E poi vengono sottolineati alcuni aspetti ritenuti contraddittori presenti all'interno della delibera comunale. "È prevista l’istituzione delle zone pedonali dalle ore 19 alle ore 1 ma il “consumo e somministrazione di bevande alcoliche, nelle immediate vicinanze degli esercizi pubblici di somministrazione (ad una distanza massima di 20 metri) durante gli orari di apertura degli stessi esercizi”. Ci chiediamo come sia possibile autorizzare gli esercenti alla somministrazione di alcolici fino a tarda notte, anche oltre l’orario della istituzione della zona pedonale, semplicemente auto dichiarando l’orario di apertura del locale. Inoltre le forze dell’ordine non presidiano la zona per tutta la durata di apertura dei locali ma solo fino a mezzanotte, ne consegue che oltre quell’ora le zone in oggetto, già di precaria gestione, diventano una “zona franca”, invasa da una miriade di giovani senza alcun dispositivo di protezione, priva di qualsiasi controllo che alimenta anche il rischio di diffusione del virus. La delibera consente anche agli esercizi pubblici che non siano dotati di servizio igienico per la clientela l’esposizione di tavolini e sedie per effettuare le consumazioni. Considerando che in centro storico non ci sono bagni pubblici è facile immaginare quali siano state le conseguenze sulle nostre strade di questa concessione, generando un vero problema igienico sanitario. Se l’intento della delibera era quello di promuovere delle misure in favore delle attività produttive e di pubblico esercizio crediamo che in piazza della Badia e vie limitrofe abbia in realtà danneggiato alcune attività come b&b e ristoranti, costretti a confrontarsi con lamentele continue dei clienti e perdita di fatturato, favorendo invece solo alcuni locali che prontamente hanno modificato la loro attività principale e i precedenti orari di apertura per avvantaggiarsi della possibilità di vendere alcolici e superalcolici ai giovani, generando un flusso e assembramento di persone fuori controllo a cui neanche sono obbligati ad offrire il bagno nel locale".

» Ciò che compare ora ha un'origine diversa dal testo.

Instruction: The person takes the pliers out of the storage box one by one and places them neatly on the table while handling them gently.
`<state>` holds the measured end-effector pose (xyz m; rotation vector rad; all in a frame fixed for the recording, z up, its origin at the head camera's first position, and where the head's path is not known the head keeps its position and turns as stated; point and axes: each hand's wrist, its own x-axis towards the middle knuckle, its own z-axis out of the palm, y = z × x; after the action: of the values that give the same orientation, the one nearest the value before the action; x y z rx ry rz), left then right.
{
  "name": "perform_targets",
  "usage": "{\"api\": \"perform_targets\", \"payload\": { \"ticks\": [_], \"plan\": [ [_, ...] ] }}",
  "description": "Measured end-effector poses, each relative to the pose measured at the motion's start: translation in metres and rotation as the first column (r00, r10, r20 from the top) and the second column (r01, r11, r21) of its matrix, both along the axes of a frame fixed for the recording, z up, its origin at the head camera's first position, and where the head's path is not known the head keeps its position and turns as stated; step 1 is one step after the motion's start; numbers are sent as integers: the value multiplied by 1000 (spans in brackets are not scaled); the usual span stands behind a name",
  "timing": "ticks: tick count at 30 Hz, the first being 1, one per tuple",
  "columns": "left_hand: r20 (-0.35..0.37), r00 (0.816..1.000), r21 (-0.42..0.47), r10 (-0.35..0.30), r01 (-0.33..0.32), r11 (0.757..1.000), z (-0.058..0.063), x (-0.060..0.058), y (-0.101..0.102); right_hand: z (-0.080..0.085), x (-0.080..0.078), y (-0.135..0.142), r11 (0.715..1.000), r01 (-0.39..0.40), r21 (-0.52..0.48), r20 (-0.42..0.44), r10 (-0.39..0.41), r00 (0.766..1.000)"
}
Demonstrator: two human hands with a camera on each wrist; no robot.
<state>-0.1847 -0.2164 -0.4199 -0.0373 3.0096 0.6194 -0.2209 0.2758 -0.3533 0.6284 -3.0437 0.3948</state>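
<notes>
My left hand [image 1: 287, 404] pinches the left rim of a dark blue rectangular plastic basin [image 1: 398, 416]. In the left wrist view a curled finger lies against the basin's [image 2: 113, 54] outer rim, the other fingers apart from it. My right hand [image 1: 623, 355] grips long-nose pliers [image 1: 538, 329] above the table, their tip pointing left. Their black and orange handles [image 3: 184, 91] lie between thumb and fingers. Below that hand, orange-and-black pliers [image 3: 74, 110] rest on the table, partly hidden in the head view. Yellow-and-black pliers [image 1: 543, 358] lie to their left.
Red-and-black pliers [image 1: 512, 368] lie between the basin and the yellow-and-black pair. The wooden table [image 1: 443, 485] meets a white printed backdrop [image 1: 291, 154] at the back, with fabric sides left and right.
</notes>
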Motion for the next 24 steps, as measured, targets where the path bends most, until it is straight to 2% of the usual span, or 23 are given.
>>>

In considerazione di tutto ciò i residenti di piazza della Badia, via del Saracino, Aurelio Saffi, Cavour, dei Pecori e via della Fioraja chiedono "un maggior presidio delle zone citate da parte delle forze di sicurezza nelle serate di venerdì e sabato dalle ore 23 alle ore 4; che vengano fatte rispettare le norme contenute nell'ultimo decreto del presidente del consiglio dei ministri in materia di misure volte alla diffusione del Covid sanzionando i trasgressori, il ripristino della norma prevista nel regolamento di polizia urbana sul consumo, vendita e somministrazione di bevande alcoliche e non alcoliche. Chiediamo l’applicazione di queste richieste avvenga dal prossimo venerdì 18 settembre perché non è tollerabile accettare che si verifichi nuovamente quanto accaduto negli ultimi weekend. In caso di mancata risposta o risoluzione del problema siamo a rappresentare che procederemo tramite un esposto presso la Procura della Repubblica".